**REQUIREMENT**
Find the lines of data that contain the string "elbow", then list them.

**INPUT MATERIAL**
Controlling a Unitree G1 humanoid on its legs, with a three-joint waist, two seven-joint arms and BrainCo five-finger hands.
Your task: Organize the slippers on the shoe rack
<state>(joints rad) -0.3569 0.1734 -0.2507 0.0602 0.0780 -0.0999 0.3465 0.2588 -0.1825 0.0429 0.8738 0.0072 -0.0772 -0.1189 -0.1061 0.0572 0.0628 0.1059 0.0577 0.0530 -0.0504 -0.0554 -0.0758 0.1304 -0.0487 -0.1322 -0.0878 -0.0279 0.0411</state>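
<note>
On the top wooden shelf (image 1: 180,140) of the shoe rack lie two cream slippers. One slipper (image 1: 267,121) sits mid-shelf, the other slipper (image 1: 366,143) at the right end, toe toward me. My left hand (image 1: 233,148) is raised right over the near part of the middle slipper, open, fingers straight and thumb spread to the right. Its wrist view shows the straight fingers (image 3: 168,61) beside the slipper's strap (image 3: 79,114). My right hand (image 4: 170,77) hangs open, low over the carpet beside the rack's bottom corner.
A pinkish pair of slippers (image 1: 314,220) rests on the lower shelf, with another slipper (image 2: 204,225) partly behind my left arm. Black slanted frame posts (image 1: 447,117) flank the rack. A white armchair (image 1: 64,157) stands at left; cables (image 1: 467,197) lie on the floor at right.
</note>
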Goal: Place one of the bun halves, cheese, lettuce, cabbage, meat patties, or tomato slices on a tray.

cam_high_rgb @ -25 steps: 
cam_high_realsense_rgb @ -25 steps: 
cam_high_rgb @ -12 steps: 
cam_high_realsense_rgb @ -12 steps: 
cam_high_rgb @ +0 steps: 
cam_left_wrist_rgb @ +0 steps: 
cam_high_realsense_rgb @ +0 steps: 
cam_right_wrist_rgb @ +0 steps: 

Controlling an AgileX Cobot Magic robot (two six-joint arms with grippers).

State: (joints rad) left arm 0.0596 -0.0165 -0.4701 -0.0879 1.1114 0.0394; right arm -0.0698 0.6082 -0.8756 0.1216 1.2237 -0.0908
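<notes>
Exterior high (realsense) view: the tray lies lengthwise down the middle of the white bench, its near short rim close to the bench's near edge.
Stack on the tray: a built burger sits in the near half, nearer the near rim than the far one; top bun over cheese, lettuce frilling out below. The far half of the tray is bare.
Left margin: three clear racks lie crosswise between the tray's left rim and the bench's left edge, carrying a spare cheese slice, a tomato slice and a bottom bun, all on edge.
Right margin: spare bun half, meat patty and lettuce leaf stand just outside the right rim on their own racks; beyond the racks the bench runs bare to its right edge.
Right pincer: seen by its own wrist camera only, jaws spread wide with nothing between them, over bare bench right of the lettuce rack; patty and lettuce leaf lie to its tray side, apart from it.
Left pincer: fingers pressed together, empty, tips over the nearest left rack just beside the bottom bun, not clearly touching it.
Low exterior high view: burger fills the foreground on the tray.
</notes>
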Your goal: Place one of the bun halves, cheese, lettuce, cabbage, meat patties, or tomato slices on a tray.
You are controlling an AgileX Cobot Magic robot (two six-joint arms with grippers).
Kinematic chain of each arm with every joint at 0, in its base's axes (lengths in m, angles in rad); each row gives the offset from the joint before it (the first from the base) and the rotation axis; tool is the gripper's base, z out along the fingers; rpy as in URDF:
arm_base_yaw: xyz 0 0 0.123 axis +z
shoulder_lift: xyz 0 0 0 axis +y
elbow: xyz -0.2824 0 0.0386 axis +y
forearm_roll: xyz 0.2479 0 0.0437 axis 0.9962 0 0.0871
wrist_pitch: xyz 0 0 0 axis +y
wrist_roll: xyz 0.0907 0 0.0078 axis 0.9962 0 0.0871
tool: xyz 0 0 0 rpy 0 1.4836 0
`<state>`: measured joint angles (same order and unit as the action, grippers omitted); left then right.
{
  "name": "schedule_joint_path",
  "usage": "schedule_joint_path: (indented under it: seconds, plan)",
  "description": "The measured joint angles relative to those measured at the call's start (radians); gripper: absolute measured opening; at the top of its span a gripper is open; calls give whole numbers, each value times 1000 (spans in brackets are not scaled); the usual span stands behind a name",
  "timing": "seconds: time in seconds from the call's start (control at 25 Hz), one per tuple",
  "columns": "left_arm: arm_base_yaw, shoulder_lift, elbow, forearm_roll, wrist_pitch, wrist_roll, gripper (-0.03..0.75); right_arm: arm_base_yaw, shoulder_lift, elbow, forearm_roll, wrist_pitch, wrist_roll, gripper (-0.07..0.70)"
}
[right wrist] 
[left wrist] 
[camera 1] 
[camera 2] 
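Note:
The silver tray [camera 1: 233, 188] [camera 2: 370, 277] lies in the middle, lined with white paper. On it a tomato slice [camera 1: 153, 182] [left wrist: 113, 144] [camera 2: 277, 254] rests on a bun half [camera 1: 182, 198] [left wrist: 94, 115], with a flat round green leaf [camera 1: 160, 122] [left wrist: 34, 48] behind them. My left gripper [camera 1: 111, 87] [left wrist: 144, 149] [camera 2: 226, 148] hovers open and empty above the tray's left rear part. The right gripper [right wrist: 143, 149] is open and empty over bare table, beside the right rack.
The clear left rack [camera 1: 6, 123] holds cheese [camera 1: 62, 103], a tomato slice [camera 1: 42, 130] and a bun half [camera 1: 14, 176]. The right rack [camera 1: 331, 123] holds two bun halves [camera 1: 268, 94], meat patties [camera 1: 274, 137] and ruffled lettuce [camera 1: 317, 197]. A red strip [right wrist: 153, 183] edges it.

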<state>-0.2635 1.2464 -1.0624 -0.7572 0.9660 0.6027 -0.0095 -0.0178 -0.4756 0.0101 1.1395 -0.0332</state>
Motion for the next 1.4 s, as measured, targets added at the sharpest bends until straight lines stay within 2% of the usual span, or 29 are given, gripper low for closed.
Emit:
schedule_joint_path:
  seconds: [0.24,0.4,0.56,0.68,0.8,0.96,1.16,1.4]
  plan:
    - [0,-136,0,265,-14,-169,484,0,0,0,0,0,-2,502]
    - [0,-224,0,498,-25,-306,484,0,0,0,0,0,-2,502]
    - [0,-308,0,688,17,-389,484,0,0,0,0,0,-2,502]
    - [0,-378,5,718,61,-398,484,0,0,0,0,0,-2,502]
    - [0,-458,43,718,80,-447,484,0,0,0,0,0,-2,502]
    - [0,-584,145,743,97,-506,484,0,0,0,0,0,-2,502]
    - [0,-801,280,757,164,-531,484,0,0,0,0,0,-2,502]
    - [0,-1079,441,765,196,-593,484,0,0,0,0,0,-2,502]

**REPLY TO THE EXERCISE**
elbow: xyz -0.2824 0 0.0386 axis +y
  "columns": "left_arm: arm_base_yaw, shoulder_lift, elbow, forearm_roll, wrist_pitch, wrist_roll, gripper (-0.03..0.75); right_arm: arm_base_yaw, shoulder_lift, elbow, forearm_roll, wrist_pitch, wrist_roll, gripper (-0.07..0.70)"

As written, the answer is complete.